Segunda opinión
-No es fácil describirlo. Hay ocasiones en que el mal humor es insoportable, no sólo para los demás, sino también para mi mismo, al grado de pensar “que flojera conmigo”, es decir: sé bien que es un comportamiento muy destructivo, que se puede controlar de alguna forma, que requiere de cierta voluntad para hacerlo.
-Bien -dijo el médico quién se recargaba sobre su silla al momento que anotaba algo en su cuaderno-, el que sea usted mismo consciente sobre su problema es un buen inicio. Eso sienta las bases del tratamiento que le ayudará. Tengo ya su diario de los últimos tres meses, puedo ver en él que, efectivamente, en la mayoría de las veces su humor se ve afectado negativamente sin que exista un factor externo que lo propicie, excepto la misma inseguridad que padece ante lo que usted no puede controlar.
-¿Cómo es eso doctor?
-Si, usted a veces responde de formas coercitivas, así espera que su ambiente se modifique a sus necesidades particulares, usando un modo un tanto violento quizá, es así que se adapta el término “arrebato” al argot de nuestro gremio. El arrebato de la atención que usted demanda ya sea con enfados o tristezas.
-Hmmm, si, entiendo; me avergüenza pero entiendo. Déjeme decirle, quizá le ayude, en ocasiones tengo episodios donde todo pareciera diseñado para verme la cara, trato de explicarme lo mejor posible; de la misma forma sé que es absurdo, al menos es absurdo pensar constantemente en que lo que desconozco es una certeza. Es desgastante, casi siempre sufro dolores de cabeza por ello, puedo pasar horas y horas, hasta el desvelo, por pensar.

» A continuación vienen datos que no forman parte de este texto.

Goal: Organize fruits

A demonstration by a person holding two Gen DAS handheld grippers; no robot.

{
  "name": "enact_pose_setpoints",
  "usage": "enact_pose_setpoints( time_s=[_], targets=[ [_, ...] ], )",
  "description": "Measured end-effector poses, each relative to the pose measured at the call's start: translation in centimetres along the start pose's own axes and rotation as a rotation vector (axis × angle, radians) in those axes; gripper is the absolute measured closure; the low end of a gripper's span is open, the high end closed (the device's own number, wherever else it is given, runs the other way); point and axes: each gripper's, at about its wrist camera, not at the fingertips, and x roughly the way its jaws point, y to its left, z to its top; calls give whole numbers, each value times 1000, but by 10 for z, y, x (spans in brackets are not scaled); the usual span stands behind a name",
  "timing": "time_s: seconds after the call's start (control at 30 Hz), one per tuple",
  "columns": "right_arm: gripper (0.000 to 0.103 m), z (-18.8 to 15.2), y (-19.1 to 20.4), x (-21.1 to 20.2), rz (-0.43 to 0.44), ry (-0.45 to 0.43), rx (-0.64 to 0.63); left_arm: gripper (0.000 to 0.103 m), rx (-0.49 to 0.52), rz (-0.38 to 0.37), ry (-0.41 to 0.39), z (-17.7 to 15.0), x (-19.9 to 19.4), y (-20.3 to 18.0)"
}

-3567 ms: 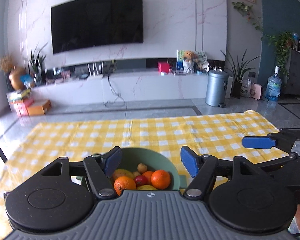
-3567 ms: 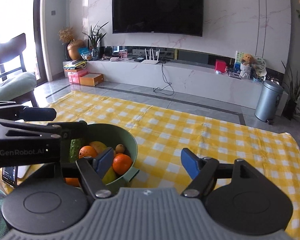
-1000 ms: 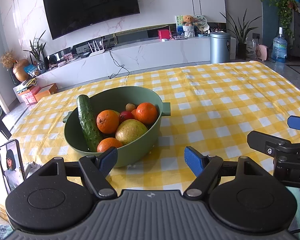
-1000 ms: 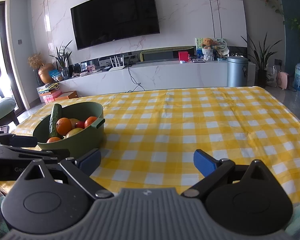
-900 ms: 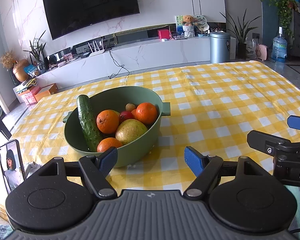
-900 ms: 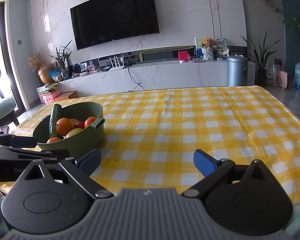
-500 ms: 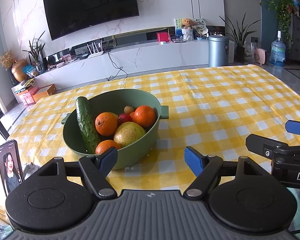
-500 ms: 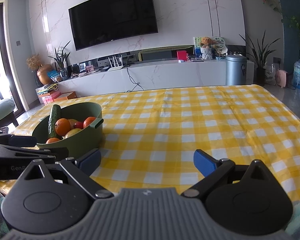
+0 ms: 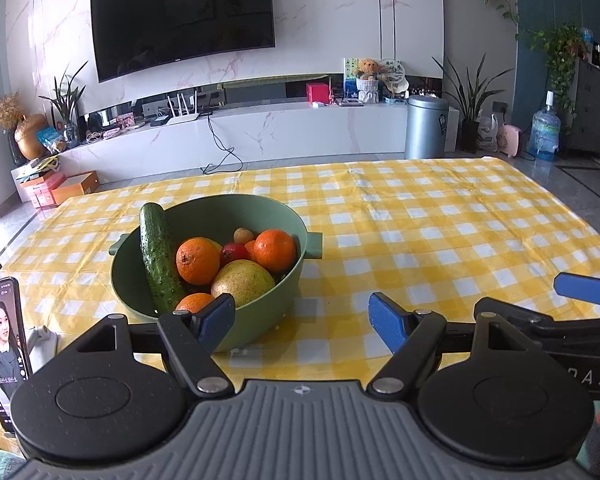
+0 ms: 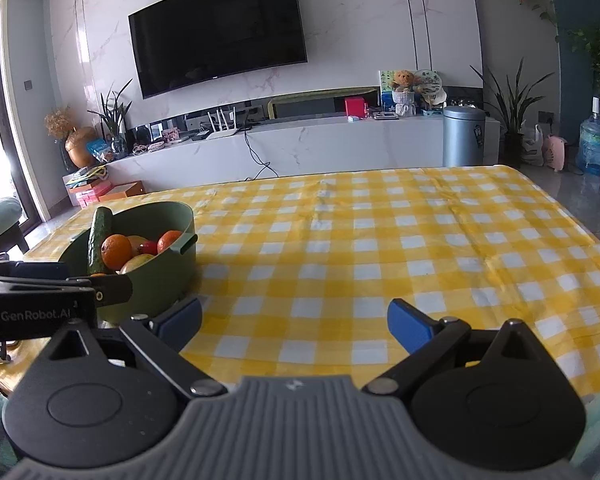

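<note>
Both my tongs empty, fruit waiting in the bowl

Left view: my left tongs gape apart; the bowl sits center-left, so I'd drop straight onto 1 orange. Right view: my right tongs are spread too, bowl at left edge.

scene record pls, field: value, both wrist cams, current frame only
surface: yellow checked tablecloth
container: green bowl, left part of cloth
contents: cucumber leaning on rim, oranges, pear-like fruit, small red fruit
left gripper: open, empty, short of bowl
right gripper: open, empty, over bare cloth
side item: phone, screen lit
</note>
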Motion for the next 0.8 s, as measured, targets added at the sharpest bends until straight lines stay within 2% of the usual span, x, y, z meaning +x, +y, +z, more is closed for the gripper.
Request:
enact_pose_setpoints(
  time_s=[0.33,0.8],
  targets=[
    [7,0,1,1,-4,4,-4,14,-41,-15,-28,1,-3,3],
    [7,0,1,1,-4,6,-5,14,-38,-19,-30,2,-5,2]
  ],
)
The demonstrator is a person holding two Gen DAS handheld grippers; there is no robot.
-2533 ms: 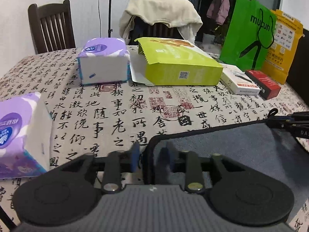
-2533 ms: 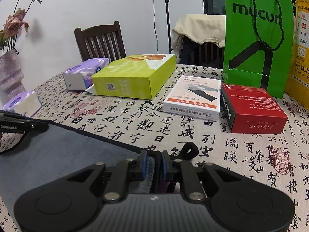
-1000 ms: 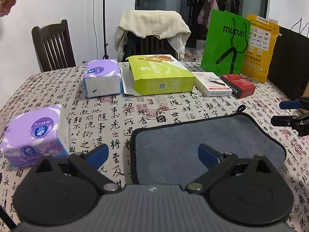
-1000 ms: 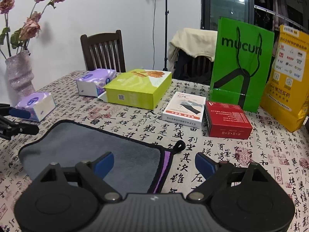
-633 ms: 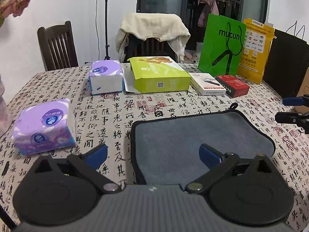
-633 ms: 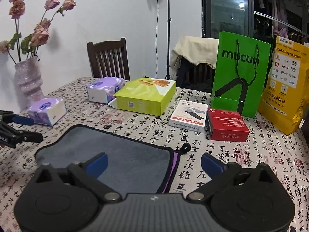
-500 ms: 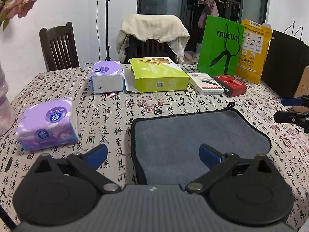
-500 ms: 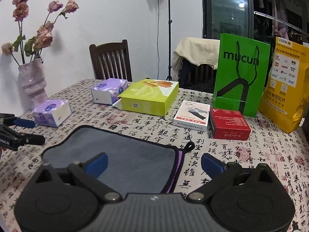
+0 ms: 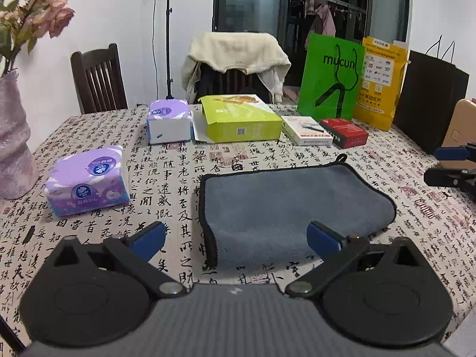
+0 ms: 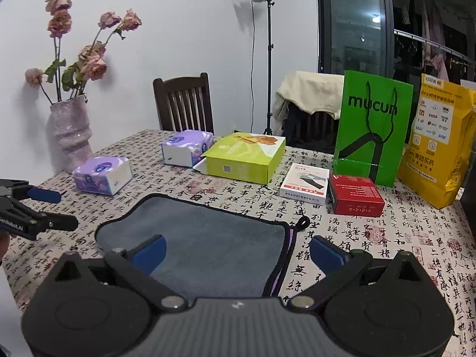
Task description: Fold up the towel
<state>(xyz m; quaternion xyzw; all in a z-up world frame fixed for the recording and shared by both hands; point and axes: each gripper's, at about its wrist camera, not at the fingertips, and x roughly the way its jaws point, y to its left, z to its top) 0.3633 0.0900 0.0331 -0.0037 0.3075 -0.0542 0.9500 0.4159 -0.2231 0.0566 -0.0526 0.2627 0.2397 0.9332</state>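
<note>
Both my tongs stand apart and hold nothing. My left tongs (image 9: 236, 236) hover above the near edge of the towel (image 9: 285, 205), and my right tongs (image 10: 238, 251) hang over its right end, where the purple underside and the hanging loop (image 10: 303, 222) show at about 1 o'clock from me.

The towel lies flat on the desk (image 9: 178, 160), already doubled once by the look of it: the grey face is up, a black hem runs round it, and a second layer peeps out along the right edge. A tissue pack (image 9: 87, 178) sits at 10 o'clock from the towel in the left view, well apart; the green box (image 9: 239, 119) and the red box (image 10: 354, 195) stand beyond it at 12 and 1 o'clock.

I judge that one fold is done and laid down, and I am between folds. The next move, I think, calls for a second fold: each pair closing on a corner of one short end, pinching both layers together, then carrying that end across to meet the other. The risk is catching only the top layer, which would pull the first fold open.
</note>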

-Es correcto. Esa autoflagelación es innecesaria e imperceptible pues su mayor motivación es externar su malestar, sin embargo sus pensamientos no viajan y no tienen destinatario, por lo tanto, es menester modificar esa conducta suya debido a que implican un lastre emocional que agrava la bipolaridad. Pensar catastróficamente no es ninguna forma de solucionar un conflicto, interno o externo, es más bien un grito interior que clama por manifestarse al exterior. Esa necesidad, como toda necesidad, debe ser expresada en ciertos términos que empatizen, no que confronten.
-Ohh, me suena hasta convincente. Trabajaré en ello, incluso es atractivo saber que las trampas que uno presume ajenas son en realidad reacciones a hábitos un tanto viciosos.
-Así es. Nuestro tiempo terminó. Espero verlo la próxima semana, sólo le pido llegar dos horas más tarde, tengo un compromiso impostergable que requiere de mi completa atención. Espero lo entienda.
-Claro doctor, no hay problema en ello.
Al salir del consultorio el paciente se detuvo en la banqueta. De sus bolsillos sacó un cigarro, lo encendió y ahogó un suspiro de derrota y frustración que emergía de la boca de su estómago. Dio un par de fumadas más, tiró el cigarro antes de ingresar en otro consultorio de psicoanálisis que estaba cruzando la calle.